• **Work instructions**: Word-for-word reproduction, images excluded: copy every entry below.

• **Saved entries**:

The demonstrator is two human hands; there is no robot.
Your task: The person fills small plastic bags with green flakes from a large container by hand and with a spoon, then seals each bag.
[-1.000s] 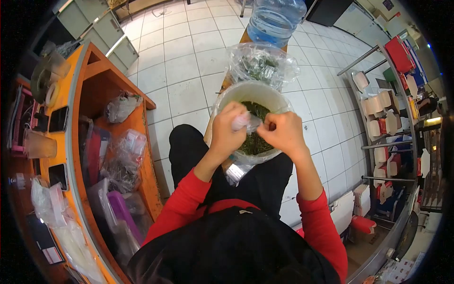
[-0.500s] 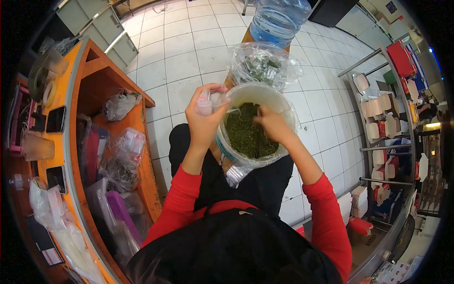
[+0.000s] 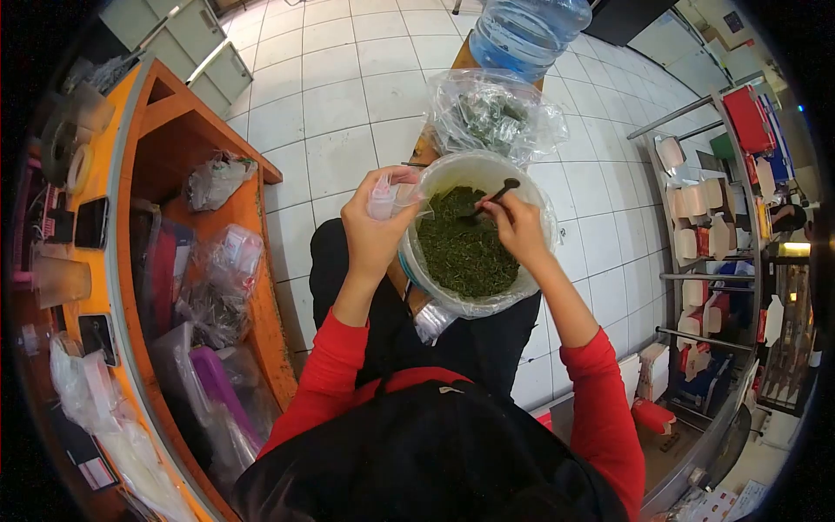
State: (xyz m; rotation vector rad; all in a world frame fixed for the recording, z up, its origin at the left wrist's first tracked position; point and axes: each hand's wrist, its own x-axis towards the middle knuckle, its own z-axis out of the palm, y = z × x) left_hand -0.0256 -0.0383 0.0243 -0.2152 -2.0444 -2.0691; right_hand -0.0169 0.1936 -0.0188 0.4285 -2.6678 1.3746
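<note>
A white bucket [image 3: 537, 248] lined with clear plastic stands between the person's knees. Chopped green herbs [image 3: 461, 257] fill much of it. My left hand [image 3: 372, 228] is closed around a small clear plastic cup [image 3: 381, 200] beside the bucket's left rim; its contents are hard to make out. Over the herbs, my right hand [image 3: 519, 228] pinches a black spoon [image 3: 508, 185]. The spoon's handle end points up and to the right, while its other end is down at the herbs.
Behind the bucket lies a clear bag of greens [image 3: 491, 117], with a large water bottle [image 3: 531, 39] farther back. An orange counter [image 3: 139, 287] with phones and cups runs along the left. A metal rack [image 3: 709, 277] holding food boxes stands on the right.
My right hand has risen slightly and shifted right, bringing the black spoon into clear view. My left hand still holds the cup near the rim. The camera view has shifted slightly.
</note>
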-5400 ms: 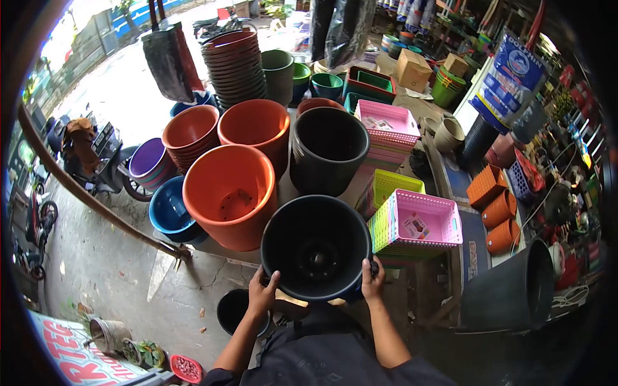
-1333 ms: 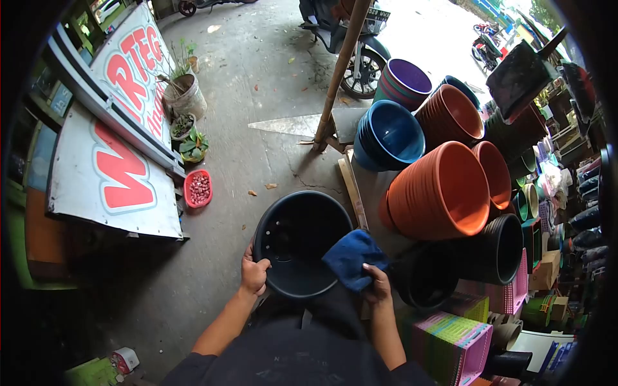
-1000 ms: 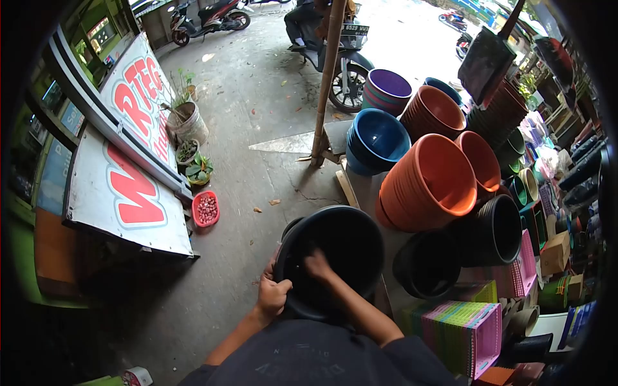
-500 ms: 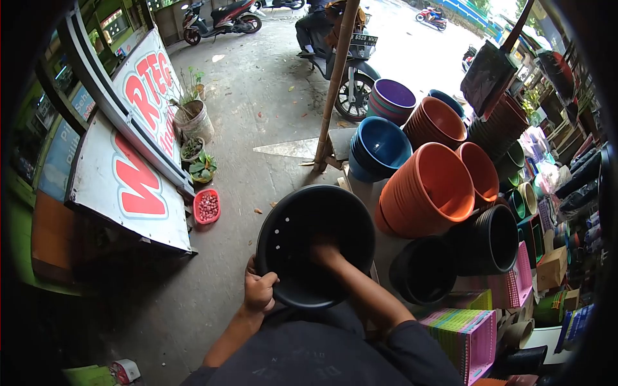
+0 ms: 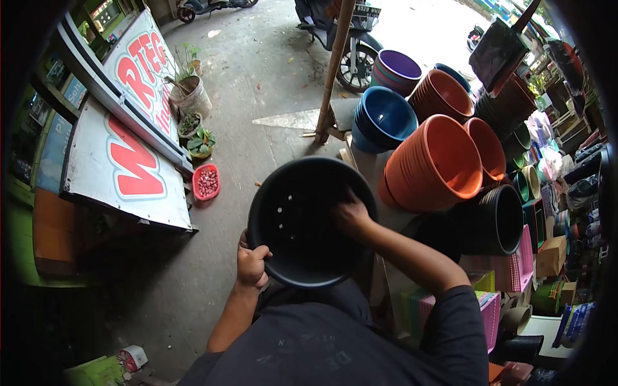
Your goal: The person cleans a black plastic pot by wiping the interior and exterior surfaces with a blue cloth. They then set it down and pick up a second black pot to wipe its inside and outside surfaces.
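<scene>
A deep black pot [image 5: 309, 264] with several light round holes showing in its inner side is in front of my torso, its mouth facing up at me. My left hand [image 5: 252, 260] grips its rim at the lower left, with the thumb over the edge. Inside the pot, near the right inner wall, is my right hand [image 5: 353, 215]. Its fingers are dark and blurred, so I cannot make out whether they hold anything.
Stacks of orange pots [image 5: 434, 164], blue pots [image 5: 386, 116] and black pots [image 5: 496, 219] stand to the right. A bamboo pole [image 5: 335, 71] rises ahead. Left are a leaning sign [image 5: 129, 164], potted plants [image 5: 201, 143] and a red basket [image 5: 206, 182]. A motorcycle [image 5: 351, 58] is beyond.
My right hand has moved right and up inside the pot, towards its right wall. The pot and my left hand sit slightly higher in view, and the surroundings have shifted a little.
</scene>
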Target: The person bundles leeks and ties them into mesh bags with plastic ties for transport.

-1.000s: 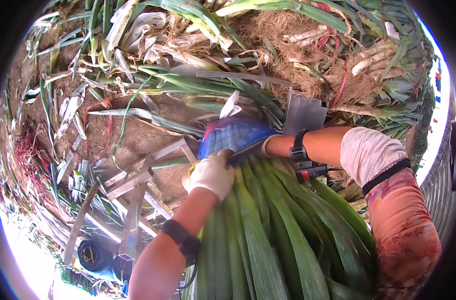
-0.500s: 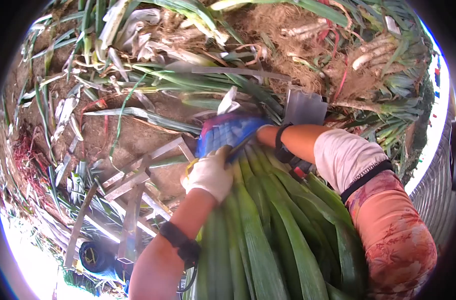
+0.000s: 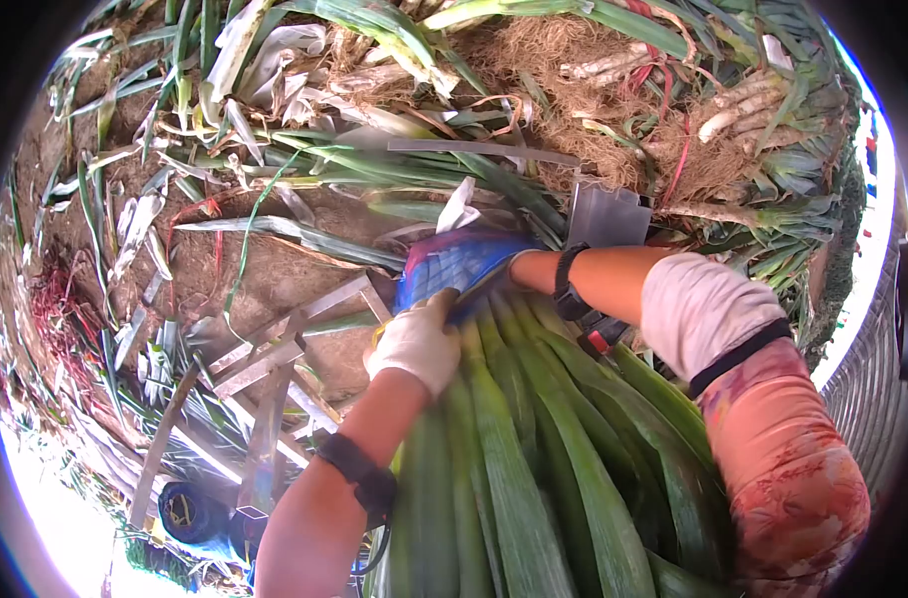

• **Response to the task**:
The demonstrator is two human hands; there is no robot.
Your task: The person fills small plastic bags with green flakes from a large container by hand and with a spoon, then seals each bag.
[-1.000s] 
[-0.500s] 
[+0.000s] 
State: (xyz m; rotation vector rad; all in a world frame fixed for the recording, z up, its origin at the left wrist's first tracked position; point and axes: each hand's wrist, its own x-axis towards the middle knuckle, its own z-axis out of the palm, y = z × x) left_hand -0.0256 -0.0383 0.0243 -0.2152 -2.0444 -2.0691; right_hand -0.0169 0.1936 -0.0188 0.4285 -2.6678 1.3746
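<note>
A white bucket [image 3: 537, 248] lined with clear plastic stands between the person's knees. Chopped green herbs [image 3: 461, 257] fill much of it. My left hand [image 3: 372, 228] is closed around a small clear plastic cup [image 3: 381, 200] beside the bucket's left rim; its contents are hard to make out. Over the herbs, my right hand [image 3: 519, 228] pinches a black spoon [image 3: 508, 185]. The spoon's handle end points up and to the right, while its other end is down at the herbs.
Behind the bucket lies a clear bag of greens [image 3: 491, 117], with a large water bottle [image 3: 531, 39] farther back. An orange counter [image 3: 139, 287] with phones and cups runs along the left. A metal rack [image 3: 709, 277] holding food boxes stands on the right.
My right hand has risen slightly and shifted right, bringing the black spoon into clear view. My left hand still holds the cup near the rim. The camera view has shifted slightly.
</note>
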-5400 ms: 
-1333 ms: 
-1000 ms: 
-500 ms: 
+0 ms: 
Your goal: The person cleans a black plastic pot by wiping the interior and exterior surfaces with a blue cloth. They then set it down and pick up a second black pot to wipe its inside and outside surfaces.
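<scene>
A deep black pot [image 5: 309, 264] with several light round holes showing in its inner side is in front of my torso, its mouth facing up at me. My left hand [image 5: 252, 260] grips its rim at the lower left, with the thumb over the edge. Inside the pot, near the right inner wall, is my right hand [image 5: 353, 215]. Its fingers are dark and blurred, so I cannot make out whether they hold anything.
Stacks of orange pots [image 5: 434, 164], blue pots [image 5: 386, 116] and black pots [image 5: 496, 219] stand to the right. A bamboo pole [image 5: 335, 71] rises ahead. Left are a leaning sign [image 5: 129, 164], potted plants [image 5: 201, 143] and a red basket [image 5: 206, 182]. A motorcycle [image 5: 351, 58] is beyond.
My right hand has moved right and up inside the pot, towards its right wall. The pot and my left hand sit slightly higher in view, and the surroundings have shifted a little.
</scene>
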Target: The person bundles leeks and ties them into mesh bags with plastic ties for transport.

-1.000s: 
-0.500s: 
+0.000s: 

With that, the output is complete.